(Collection entries)

=== Begin Enclosure ===

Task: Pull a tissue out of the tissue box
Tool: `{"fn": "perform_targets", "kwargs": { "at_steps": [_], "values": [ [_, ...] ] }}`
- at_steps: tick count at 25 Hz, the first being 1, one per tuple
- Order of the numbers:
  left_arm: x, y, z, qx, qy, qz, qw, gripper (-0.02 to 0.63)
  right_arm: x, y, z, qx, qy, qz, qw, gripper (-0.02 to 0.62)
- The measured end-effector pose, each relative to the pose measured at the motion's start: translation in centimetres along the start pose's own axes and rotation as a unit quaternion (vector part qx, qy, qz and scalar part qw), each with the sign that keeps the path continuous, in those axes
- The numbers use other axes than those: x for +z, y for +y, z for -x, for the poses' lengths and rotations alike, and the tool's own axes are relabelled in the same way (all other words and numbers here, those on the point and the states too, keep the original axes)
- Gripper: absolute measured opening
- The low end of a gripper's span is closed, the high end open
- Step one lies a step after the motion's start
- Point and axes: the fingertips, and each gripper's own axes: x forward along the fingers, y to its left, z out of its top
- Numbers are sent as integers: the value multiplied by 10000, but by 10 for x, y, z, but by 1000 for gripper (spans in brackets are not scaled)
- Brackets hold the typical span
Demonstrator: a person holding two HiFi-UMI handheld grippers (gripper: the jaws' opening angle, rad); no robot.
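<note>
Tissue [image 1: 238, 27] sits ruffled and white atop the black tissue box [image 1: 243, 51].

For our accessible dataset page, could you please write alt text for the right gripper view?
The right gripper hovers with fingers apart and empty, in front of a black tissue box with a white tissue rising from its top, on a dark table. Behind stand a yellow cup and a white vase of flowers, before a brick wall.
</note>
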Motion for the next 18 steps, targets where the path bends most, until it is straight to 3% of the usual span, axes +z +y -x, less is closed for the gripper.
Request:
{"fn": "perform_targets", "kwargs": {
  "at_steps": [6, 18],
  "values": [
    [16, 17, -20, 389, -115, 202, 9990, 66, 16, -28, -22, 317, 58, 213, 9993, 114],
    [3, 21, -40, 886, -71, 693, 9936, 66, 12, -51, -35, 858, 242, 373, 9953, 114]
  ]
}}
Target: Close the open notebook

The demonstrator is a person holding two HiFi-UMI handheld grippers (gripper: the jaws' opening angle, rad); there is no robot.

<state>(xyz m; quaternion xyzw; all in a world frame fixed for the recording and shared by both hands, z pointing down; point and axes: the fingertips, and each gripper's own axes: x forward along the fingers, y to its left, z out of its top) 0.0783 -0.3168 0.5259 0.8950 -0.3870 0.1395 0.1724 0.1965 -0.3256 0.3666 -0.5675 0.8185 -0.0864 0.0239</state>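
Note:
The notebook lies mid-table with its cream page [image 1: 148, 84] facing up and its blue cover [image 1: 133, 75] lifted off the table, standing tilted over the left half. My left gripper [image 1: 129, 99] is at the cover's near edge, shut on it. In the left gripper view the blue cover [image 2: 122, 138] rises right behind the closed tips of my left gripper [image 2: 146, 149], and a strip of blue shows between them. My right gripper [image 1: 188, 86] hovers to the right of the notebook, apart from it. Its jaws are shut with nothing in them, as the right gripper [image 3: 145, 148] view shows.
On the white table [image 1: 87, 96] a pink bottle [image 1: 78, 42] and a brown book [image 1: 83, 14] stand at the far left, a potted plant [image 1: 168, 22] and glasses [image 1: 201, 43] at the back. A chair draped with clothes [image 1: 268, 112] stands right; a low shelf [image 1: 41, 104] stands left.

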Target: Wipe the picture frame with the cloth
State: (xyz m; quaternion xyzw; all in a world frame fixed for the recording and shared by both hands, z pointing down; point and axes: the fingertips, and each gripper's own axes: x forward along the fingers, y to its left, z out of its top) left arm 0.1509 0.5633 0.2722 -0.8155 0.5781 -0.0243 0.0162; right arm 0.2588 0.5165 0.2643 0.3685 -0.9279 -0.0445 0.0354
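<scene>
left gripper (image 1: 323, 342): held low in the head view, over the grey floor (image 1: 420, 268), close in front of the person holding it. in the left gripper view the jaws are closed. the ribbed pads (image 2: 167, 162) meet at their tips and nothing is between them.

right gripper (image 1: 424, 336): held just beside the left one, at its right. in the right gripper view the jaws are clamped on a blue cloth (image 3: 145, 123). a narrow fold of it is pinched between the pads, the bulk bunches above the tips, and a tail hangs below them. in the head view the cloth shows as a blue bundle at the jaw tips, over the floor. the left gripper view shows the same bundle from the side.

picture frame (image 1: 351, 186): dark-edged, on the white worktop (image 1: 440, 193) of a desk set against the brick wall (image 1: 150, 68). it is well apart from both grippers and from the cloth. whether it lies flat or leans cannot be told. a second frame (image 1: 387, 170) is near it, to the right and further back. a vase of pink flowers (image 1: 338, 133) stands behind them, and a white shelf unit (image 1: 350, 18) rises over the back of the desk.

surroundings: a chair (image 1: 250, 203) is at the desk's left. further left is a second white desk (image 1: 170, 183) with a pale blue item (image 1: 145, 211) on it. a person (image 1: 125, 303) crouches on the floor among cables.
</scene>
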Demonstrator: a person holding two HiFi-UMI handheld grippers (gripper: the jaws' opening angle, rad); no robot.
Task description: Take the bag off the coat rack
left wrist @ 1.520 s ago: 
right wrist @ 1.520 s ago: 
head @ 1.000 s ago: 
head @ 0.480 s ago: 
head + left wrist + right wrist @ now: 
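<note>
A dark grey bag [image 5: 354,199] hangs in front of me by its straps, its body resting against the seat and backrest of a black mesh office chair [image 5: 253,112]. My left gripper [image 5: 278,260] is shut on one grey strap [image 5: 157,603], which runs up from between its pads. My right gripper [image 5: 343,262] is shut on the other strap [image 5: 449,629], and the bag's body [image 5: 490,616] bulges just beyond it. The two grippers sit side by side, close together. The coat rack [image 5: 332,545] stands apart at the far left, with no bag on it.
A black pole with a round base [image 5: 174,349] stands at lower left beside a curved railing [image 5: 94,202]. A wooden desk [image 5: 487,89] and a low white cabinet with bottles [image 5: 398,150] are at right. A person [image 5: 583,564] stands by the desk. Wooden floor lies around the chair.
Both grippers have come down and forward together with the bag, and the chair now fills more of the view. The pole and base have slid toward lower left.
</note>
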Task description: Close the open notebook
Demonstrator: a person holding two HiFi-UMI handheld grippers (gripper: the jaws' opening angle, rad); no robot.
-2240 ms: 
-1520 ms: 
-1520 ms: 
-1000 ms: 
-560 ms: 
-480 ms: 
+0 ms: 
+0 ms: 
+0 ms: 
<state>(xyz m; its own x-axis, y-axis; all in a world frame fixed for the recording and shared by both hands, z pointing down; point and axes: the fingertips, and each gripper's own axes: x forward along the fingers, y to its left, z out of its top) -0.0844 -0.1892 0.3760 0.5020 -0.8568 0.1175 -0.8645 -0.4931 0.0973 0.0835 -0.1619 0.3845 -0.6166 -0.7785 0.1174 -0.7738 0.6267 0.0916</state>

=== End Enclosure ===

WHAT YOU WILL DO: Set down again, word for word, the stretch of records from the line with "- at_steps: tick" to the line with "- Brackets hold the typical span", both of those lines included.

EXERCISE SOLUTION:
- at_steps: tick count at 25 Hz, the first being 1, one per tuple
- Order of the numbers:
  left_arm: x, y, z, qx, qy, qz, qw, gripper (-0.02 to 0.63)
  right_arm: x, y, z, qx, qy, qz, qw, gripper (-0.02 to 0.62)
- The measured end-effector pose, each relative to the pose measured at the motion's start: translation in centimetres along the start pose's own axes and rotation as a unit quaternion (vector part qx, qy, qz and scalar part qw), each with the sign that keeps the path continuous, in those axes
- The numbers use other axes than those: x for +z, y for +y, z for -x, for the poses' lengths and rotations alike, and the tool's own axes are relabelled in the same way (all other words and numbers here, those on the point and the states too, keep the original axes)
- Gripper: absolute measured opening
- The low end of a gripper's span is closed, the high end open
- Step one lies a step after the motion's start
- Point and axes: the fingertips, and each gripper's own axes: x forward along the fingers, y to its left, z out of its top
- Numbers are sent as integers: the value multiplied by 10000, but by 10 for x, y, z, but by 1000 for gripper (spans in brackets are not scaled)
- Brackets hold the typical span

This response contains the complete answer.